(Beginning of Available data)

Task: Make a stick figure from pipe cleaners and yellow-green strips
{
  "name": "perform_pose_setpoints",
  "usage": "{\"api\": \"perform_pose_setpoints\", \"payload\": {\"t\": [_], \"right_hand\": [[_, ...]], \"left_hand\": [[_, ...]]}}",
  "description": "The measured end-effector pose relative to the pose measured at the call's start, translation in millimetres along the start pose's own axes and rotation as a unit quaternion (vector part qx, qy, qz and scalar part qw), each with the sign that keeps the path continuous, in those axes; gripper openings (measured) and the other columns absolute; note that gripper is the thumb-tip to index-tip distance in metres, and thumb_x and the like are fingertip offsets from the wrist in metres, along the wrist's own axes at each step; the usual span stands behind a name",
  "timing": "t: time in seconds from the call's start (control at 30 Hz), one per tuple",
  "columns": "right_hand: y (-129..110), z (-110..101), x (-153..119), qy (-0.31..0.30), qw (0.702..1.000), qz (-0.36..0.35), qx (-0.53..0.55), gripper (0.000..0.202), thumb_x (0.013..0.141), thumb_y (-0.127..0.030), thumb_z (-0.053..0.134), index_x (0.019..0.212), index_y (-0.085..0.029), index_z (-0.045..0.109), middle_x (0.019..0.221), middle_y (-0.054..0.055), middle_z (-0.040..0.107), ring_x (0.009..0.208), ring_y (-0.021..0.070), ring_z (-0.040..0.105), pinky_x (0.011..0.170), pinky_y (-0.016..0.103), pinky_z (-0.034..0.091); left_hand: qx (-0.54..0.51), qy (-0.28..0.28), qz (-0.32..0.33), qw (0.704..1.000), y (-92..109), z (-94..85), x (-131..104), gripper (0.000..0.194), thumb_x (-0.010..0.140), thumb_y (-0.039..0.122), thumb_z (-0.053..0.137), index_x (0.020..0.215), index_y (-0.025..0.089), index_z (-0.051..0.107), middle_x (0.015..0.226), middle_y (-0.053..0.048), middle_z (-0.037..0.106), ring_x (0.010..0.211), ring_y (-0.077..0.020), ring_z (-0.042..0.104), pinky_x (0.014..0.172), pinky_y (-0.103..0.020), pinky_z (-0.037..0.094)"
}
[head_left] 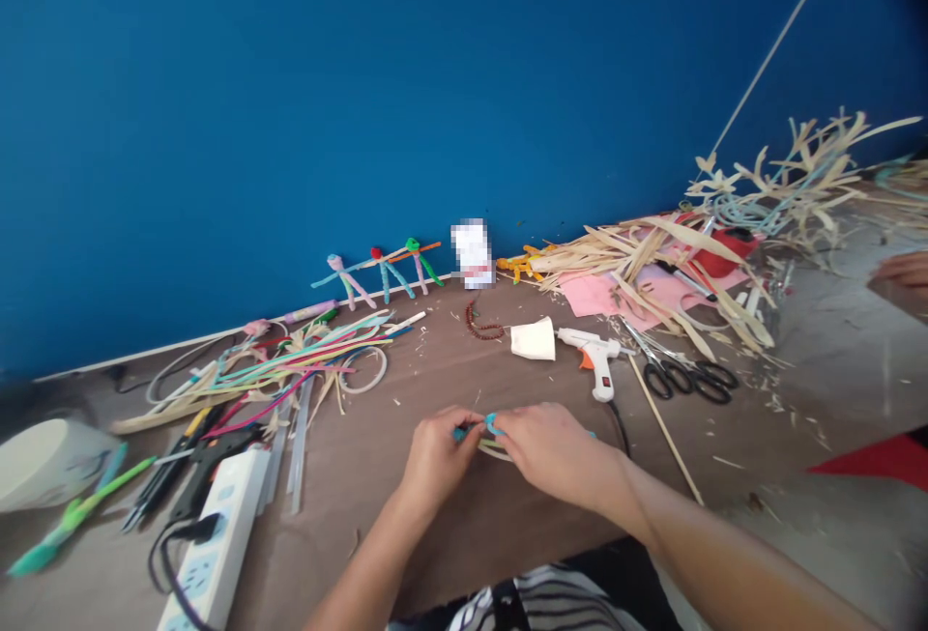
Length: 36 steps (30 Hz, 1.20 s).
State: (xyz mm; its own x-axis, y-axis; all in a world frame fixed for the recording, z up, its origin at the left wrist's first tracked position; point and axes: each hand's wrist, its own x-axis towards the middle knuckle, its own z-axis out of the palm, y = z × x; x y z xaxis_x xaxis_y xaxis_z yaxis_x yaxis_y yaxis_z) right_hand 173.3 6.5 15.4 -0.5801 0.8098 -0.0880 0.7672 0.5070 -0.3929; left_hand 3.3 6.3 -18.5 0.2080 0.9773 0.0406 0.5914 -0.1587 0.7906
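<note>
From far away I watch my left hand (439,449) and right hand (547,447) work close together over the desk (442,365), by the middle of its near edge. The left thumb and finger are pinched together on a bit of blue fuzzy strip (491,424). The right hand is curled, and its fingertips pinch the strip too. Most of it hides under my fingers, so I can't tell how long it is. A pale green loop (495,451) peeks out just below; I can't tell if it is joined on.

I think the strip is very light, soft outside, easy to bend and not slippery. Holding it with just the fingertips seems best, so the fuzz doesn't get squashed.

Between my hands and the far edge, a white cup (533,339) lies on its side, just beside a white glue gun (598,360). I can't see inside the cup. A cream tub (50,467) sits toward the desk's left end, partly out of view, and I can't tell what it holds.
</note>
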Motion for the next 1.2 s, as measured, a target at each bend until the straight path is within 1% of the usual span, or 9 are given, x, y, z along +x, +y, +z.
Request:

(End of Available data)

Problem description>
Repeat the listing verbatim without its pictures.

Result below>
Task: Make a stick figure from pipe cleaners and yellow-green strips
{
  "name": "perform_pose_setpoints",
  "usage": "{\"api\": \"perform_pose_setpoints\", \"payload\": {\"t\": [_], \"right_hand\": [[_, ...]], \"left_hand\": [[_, ...]]}}",
  "description": "The measured end-effector pose relative to the pose measured at the call's start, translation in millimetres along the start pose's own axes and rotation as a unit quaternion (vector part qx, qy, qz and scalar part qw), each with the sign that keeps the path continuous, in those axes; gripper openings (measured) and the other columns absolute; note that gripper is the thumb-tip to index-tip distance in metres, and thumb_x and the like are fingertip offsets from the wrist in metres, along the wrist's own axes at each step; the usual span stands behind a name",
  "timing": "t: time in seconds from the call's start (control at 30 Hz), one per tuple",
  "columns": "right_hand: y (-129..110), z (-110..101), x (-153..119), qy (-0.31..0.30), qw (0.702..1.000), qz (-0.36..0.35), qx (-0.53..0.55), gripper (0.000..0.202), thumb_x (0.013..0.141), thumb_y (-0.127..0.030), thumb_z (-0.053..0.134), index_x (0.019..0.212), index_y (-0.085..0.029), index_z (-0.045..0.109), middle_x (0.019..0.221), middle_y (-0.054..0.055), middle_z (-0.040..0.107), ring_x (0.009..0.208), ring_y (-0.021..0.070), ring_z (-0.040..0.105), pinky_x (0.011..0.170), pinky_y (-0.016..0.103), pinky_z (-0.034..0.091); left_hand: qx (-0.54..0.51), qy (-0.28..0.28), qz (-0.32..0.33), qw (0.704..1.000), y (-92..109), z (-94..85), x (-131..104), gripper (0.000..0.194), thumb_x (-0.010..0.140), thumb_y (-0.039..0.122), thumb_z (-0.053..0.137), index_x (0.020..0.215), index_y (-0.025..0.089), index_z (-0.051..0.107), middle_x (0.015..0.226), middle_y (-0.053..0.048), middle_z (-0.037..0.106), ring_x (0.010..0.211), ring_y (-0.077..0.020), ring_z (-0.042..0.104), pinky_x (0.014..0.172), pinky_y (-0.103..0.020), pinky_z (-0.037..0.094)"
}
[head_left] 
Length: 36 steps (30 Hz, 1.20 s).
State: (xyz mm; its own x-axis, y-axis; all in a world frame fixed for the recording, z up, its origin at the left wrist's first tracked position; point and axes: each hand's wrist, its own x-axis towards the middle knuckle, its own z-axis out of the palm, y = z × x; x y z xaxis_x xaxis_y xaxis_z yaxis_x yaxis_y yaxis_z) right_hand 173.3 6.5 15.4 -0.5801 0.8098 -0.0880 0.7672 0.5070 -0.3929; left_hand 3.3 6.3 -18.5 0.2080 0.9773 0.0406 0.5914 -0.1587 0.7906
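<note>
From far away I watch my left hand (439,449) and right hand (547,447) work close together over the desk (442,365), by the middle of its near edge. The left thumb and finger are pinched together on a bit of blue fuzzy strip (491,424). The right hand is curled, and its fingertips pinch the strip too. Most of it hides under my fingers, so I can't tell how long it is. A pale green loop (495,451) peeks out just below; I can't tell if it is joined on.

I think the strip is very light, soft outside, easy to bend and not slippery. Holding it with just the fingertips seems best, so the fuzz doesn't get squashed.

Between my hands and the far edge, a white cup (533,339) lies on its side, just beside a white glue gun (598,360). I can't see inside the cup. A cream tub (50,467) sits toward the desk's left end, partly out of view, and I can't tell what it holds.
</note>
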Motion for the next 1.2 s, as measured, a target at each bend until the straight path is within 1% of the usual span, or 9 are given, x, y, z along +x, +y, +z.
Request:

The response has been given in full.